With the benefit
of the hindsight there can be little doubt that the ruling by a highly
experienced judge in the case of six-year-old Ellie Butler that she should live
with her father, Ben Butler, was a catastrophic error. As we now know Ellie’s
father subsequently beat her to death.
The phrase “with
the benefit of hindsight” is one that we often hear in these circumstances. It
belies the fact that we never take decisions with the luxury of knowing for
sure what the outcome will be. Indeed, we only experience the ‘benefits’ of
hindsight when it is already too late. Parading the view from hindsight as a
counsel of perfection is seldom, if ever, helpful. “So-and-so ought to have
done X” is often just a statement of the blindingly obvious. It does not help
us to understand how to make practice and systems safer in the future.
For all our
attempts to learn from forensic and microscopic examination of child protection
tragedies, by means of public enquiries and Serious Case Reviews, we have not
learnt enough to prevent similar tragedies occurring with sickening regularity.

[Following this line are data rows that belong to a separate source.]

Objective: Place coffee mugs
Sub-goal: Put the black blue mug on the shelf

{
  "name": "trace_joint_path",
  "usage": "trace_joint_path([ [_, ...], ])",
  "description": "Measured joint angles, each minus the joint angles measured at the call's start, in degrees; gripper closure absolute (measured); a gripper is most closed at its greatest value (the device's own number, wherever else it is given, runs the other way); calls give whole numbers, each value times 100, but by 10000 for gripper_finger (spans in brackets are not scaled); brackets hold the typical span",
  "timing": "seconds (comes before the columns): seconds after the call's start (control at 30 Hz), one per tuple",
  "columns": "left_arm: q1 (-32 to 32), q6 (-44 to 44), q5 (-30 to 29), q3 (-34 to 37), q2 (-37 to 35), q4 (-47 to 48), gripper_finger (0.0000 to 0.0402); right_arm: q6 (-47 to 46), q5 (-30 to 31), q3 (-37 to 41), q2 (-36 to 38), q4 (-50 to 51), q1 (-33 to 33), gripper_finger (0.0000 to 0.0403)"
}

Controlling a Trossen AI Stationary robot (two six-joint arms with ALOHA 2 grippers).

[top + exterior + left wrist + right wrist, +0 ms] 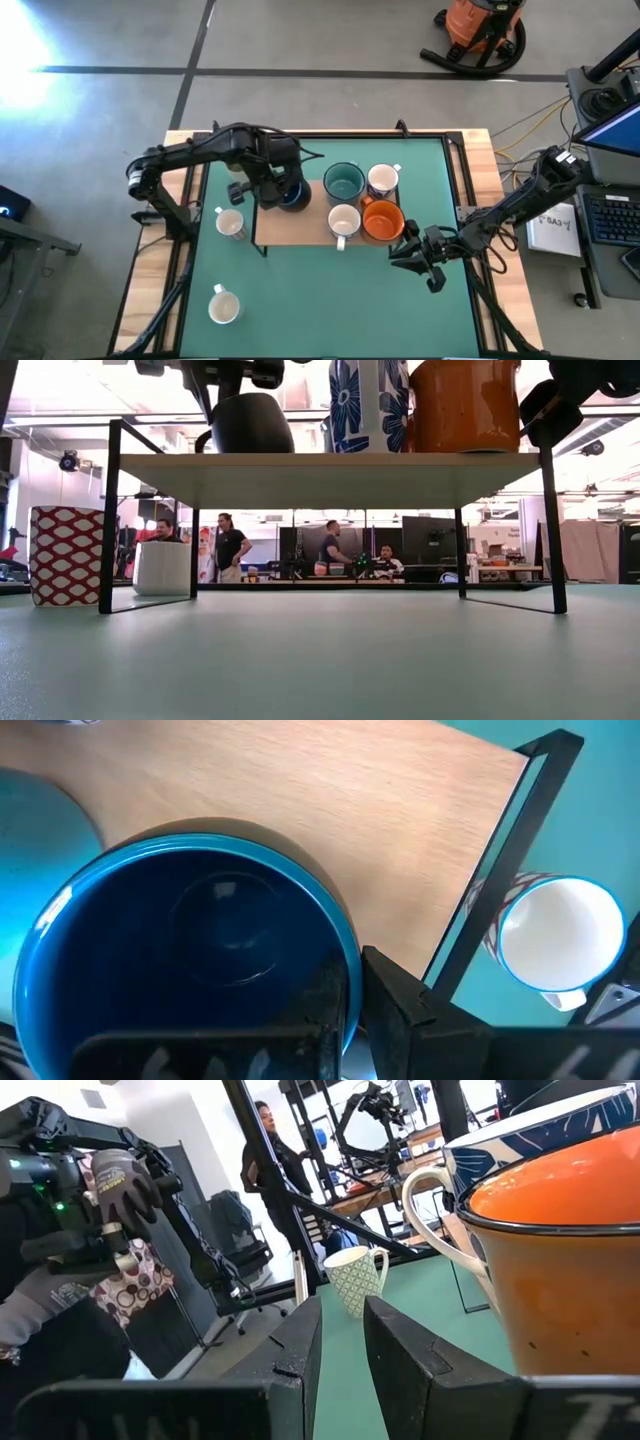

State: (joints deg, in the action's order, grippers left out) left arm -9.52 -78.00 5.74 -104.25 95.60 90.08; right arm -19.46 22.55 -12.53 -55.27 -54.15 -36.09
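A wooden shelf [300, 228] on a black frame stands on the green table. On it are a teal mug [343, 182], a white patterned mug [383, 180], a white mug [343, 222] and an orange mug [381, 220]. My left gripper [275, 190] points down over the shelf's left part, shut on a navy mug [200, 950]. My right gripper [418, 252] stays by the shelf's right end, beside the orange mug [560, 1270]. It is open, with nothing between its fingers. Two pale mugs [230, 222] [222, 305] stand on the table left of the shelf. My left gripper pinches the navy mug's rim [352, 982], one finger inside the mug and one outside. The fingers come from above, pointing down. The mug stays upright, mouth up, over the wooden shelf [400, 830]. In the low view its base [250, 448] is at the shelf top; whether it rests there I cannot tell.
The shelf's thin black legs [110, 520] [552, 530] stand on the table, with open space under the board. Bare green table lies near the front edge. People and desks show in the room beyond the far edge.
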Motion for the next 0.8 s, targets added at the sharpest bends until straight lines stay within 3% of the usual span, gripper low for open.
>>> trace_joint_path([
  [0.5,35,1058,125,-210,25,-24,312,0,0,0,0,33,2,335],
  [0.8,33,1642,97,-559,23,-8,284,-2,0,0,0,35,-1,335],
])
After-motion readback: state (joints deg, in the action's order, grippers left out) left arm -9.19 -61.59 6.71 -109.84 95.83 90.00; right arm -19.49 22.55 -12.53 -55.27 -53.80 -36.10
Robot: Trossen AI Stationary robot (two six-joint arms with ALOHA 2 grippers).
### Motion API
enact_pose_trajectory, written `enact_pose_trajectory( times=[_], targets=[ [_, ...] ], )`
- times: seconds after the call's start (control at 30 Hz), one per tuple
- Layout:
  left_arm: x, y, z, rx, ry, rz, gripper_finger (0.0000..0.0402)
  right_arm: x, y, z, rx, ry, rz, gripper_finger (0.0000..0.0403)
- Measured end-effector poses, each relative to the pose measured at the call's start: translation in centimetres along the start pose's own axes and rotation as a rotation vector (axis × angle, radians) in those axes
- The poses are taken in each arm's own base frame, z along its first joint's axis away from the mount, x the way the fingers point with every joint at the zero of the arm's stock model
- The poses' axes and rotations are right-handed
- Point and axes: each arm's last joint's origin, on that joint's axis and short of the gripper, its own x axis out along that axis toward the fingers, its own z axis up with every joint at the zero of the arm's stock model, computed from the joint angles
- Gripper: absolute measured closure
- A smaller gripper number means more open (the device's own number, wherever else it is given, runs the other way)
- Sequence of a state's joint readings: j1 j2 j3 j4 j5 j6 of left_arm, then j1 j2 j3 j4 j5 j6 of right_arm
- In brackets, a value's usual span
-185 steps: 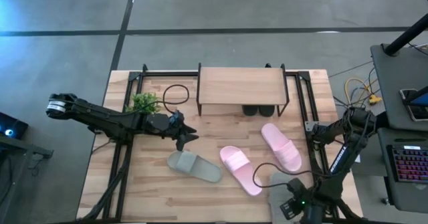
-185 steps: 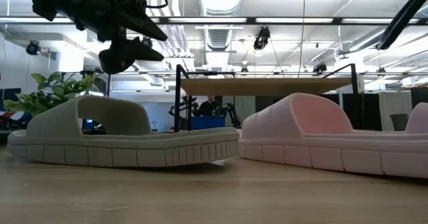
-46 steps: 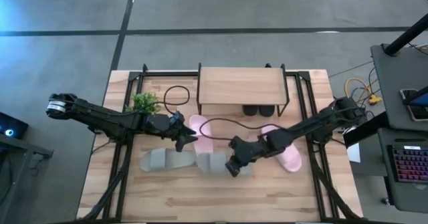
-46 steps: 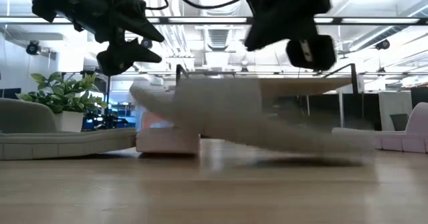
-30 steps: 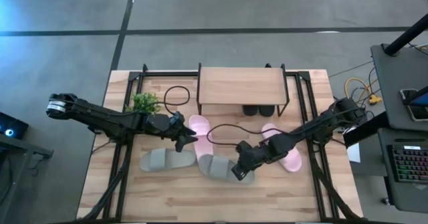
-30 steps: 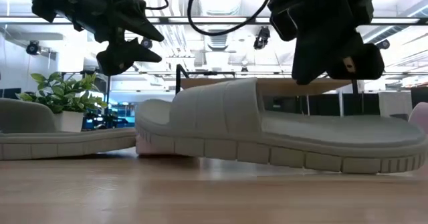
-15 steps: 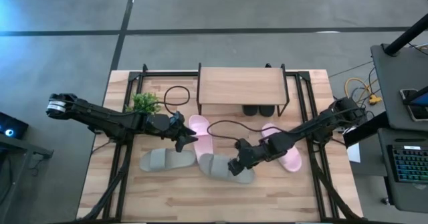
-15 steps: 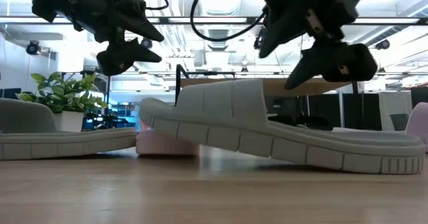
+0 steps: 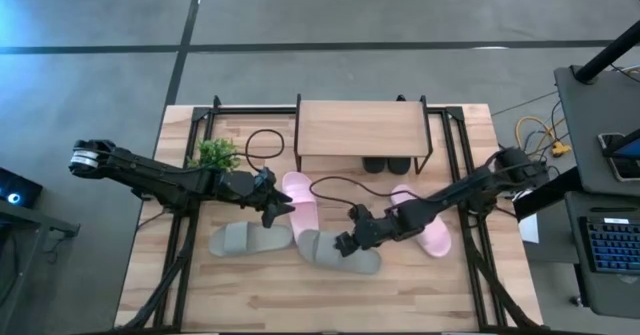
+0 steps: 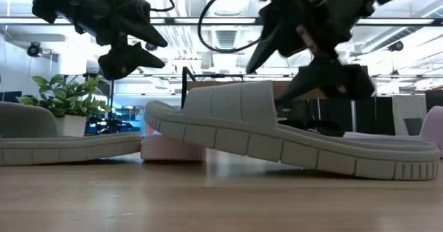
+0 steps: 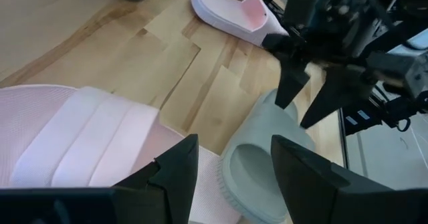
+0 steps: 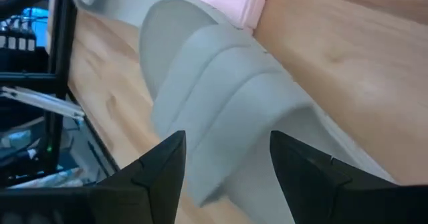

We probably haven’t even learnt enough to make their occurrence less likely. We
continue to be shocked by some new and hitherto unthinkable way in which the
best laid plans, and the most developed systems, seem to be riddled with holes
through which the trajectory of errors pass untroubled. For all our best
endeavours things keep going wrong in surprising ways.
More often than
not when a child dies, because an opportunity to protect is missed, it is a
decision taken by a social worker or a doctor or a health visitor which comes
under intense scrutiny and which is at the centre of the media storm. In this
case it was a decision which was taken by a judge.
The Guardian’s
editorial tells us that judges are different from professionals like doctors
and social workers and health visitors. The editorial argues that there are “sound
constitutional reasons” that prevent judges appearing before external enquiries
and that the only appropriate place to challenge a judicial decision is in a
higher court.
I am no expert on
the constitution, but I agree that a public inquiry, such as the one demanded
by Ellie’s grandfather at which the judge and others involved would have to
testify, would be unlikely to explain why
things went wrong. I expect that the outcome would be to provide more factual
detail with no increased understanding of the causes or how to prevent a reoccurrence
in future. The vast amount of money spent on the Victoria Climbié inquiry
produced lots of detail, but little understanding. An inquiry into Ellie’s
death would be likely to be similarly unproductive.
I believe that
what is required are not more post
mortems but more pre mortems.
Instead of trying to unearth the ephemeral historical ‘truth’ of tragedies like
Ellie’ s, we need to try to understand how and why we make mistakes and how why
our organisations fail to prevent some errors. We need to understand why sometimes we lose situation
awareness and why sometimes we make flawed
decisions and why sometimes our
communications are misunderstood or not heard. Reflecting on tragedy will not
help us, but reflecting on day-to-day practice will.
We need to learn
from professionals in other kinds of safety critical industries about how human factors contribute to safety – or to
the absence of it – and about ways in which we can build safer and more resilient
organisations which have better defences and less error traps.
Surprisingly
beginning a journey like that is not hard to do. We need to acquire a language
which allows us to talk about our errors and to put them into their scientific
context. We need to be able to look at the defences against error in our organisations and to analyse them to find their weaknesses. And we need to build a culture in which talking about error is the
norm. We need to ensure that those who want to talk about errors and to learn
from them are congratulated for doing so, not punished.
If we want to
stop further tragedies like Ellie’s we must start to do that. Either in our
workplaces with our colleagues, or, if we are judges, in our chambers with
other judges. We all make mistakes, most of the time. The greatest crime is not to discuss
them openly, to analyse them and to learn from them.